Uno de los principales objetivos de este artículo ha
sido llevar el concepto de la “invisibilidad” del traductor hasta nuevos
límites y hacerlo entrar en contacto con otros ámbitos para que por medio del
roce surjan nuevas posibilidades. En
nuestra crítica hemos intentado examinar dos implícitos que se ocultan tras la
invisibilidad: la invisibilidad como una fuerza de control cultural y dominio
entre culturas; y la invisibilidad como garante de una fidelidad a un significado
último. En nuestro análisis de ambas afirmaciones recogidas en el concepto de
invisibilidad y transparencia hemos intentado presentar una crítica de los presupuestos de la teoría de la traducción tradicional.

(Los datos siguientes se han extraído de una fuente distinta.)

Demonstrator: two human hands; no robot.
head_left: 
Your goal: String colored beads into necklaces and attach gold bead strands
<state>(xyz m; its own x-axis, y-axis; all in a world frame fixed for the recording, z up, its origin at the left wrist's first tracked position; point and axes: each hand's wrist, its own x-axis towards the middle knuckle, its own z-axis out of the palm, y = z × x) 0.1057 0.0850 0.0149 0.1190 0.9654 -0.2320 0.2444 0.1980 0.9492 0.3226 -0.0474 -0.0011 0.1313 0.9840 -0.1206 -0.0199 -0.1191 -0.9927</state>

De esta forma esperamos que el campo de la teoría se expanda más allá de las
simples relaciones entre pares de textos, pares de lenguas, expresiones, etc.
De un modo similar, hemos hablado de la
responsabilidad del traductor como individuo que busca una traducción posible
entre traducciones posibles. Como ya hemos dicho esas traducciones posibles no
sólo recogerán un sentido del original (si fuera posible) sino que además
incorporarán los elementos (comentarios, citas, discusiones,…) que hayan surgido en torno a ese texto a lo largo de la
historia (creándose por medio de la traducción un nuevo comentario).Dentro de
esta última línea hemos intentado desarrollar brevemente algunas ideas sobre la
responsabilidad del traductor en relación con la responsabilidad del autor.
Aunque en su libro Lawrence Venuti no
lo señale, la invisibilidad también es una forma de evitar las
responsabilidades de la traducción. De esta manera, el traductor se enfrenta a
la traducción de una forma diferente: por una parte, puede liberarse en su tarea ya que su
nombre no aparecerá en la página junto a su
traducción (evidentemente se arriesga a cometer errores); por otra parte, puede
ejercer el juego de la diferencia con el texto y proyectar estas diferencias en
el texto traducido. Es probable que, según la nomenclatura de Venuti, tengamos
que llamar a este procedimiento “invisibilidad visible”. Al no aparecer el
nombre del traductor al pie de la página, éste se puede sentir más audaz y
jugar tanto con el original como con la traducción. De esta forma podríamos
llegar a un producto final similar al que obtuvo I. U. Tarchetti al
verter al italiano un texto de Mary Shelley (cf. Venuti 1992 y 1995). Como explica
Venuti, Tarchetti recurrió a la visibilidad total ya que eliminó completamente
la autoría original y publicó un texto traducido como propio. Sin embargo,
también existe la posibilidad contraria: es decir, el autor original publica su texto como traducción ya sea para escapar de la
censura y protegerse, ya sea para
apoyar las ideas expresadas en su
texto mediante el recurso a una fuente que no existe o que se ha perdido.
Esta posibilidad de “invisibilidad visible” apenas ha
sido analizada en los estudios sobre traducción (Lefevere, 1992). Sin ninguna duda supone
uno de los campos más interesantes dentro de los estudios sobre traducción ya
que representa no sólo una análisis de
los textos desde el punto de vista de la traducción, sino también de la crítica
literaria, la teoría de la literatura, la edición, el marketing, etc.
[i] Jacques Derrida, Khora
en “On the name”, de. Jacques
Dutoit, Meridian:
Crossing Aesthetics, Stanford Univeristy Press, Stanford, 1995, pag 93.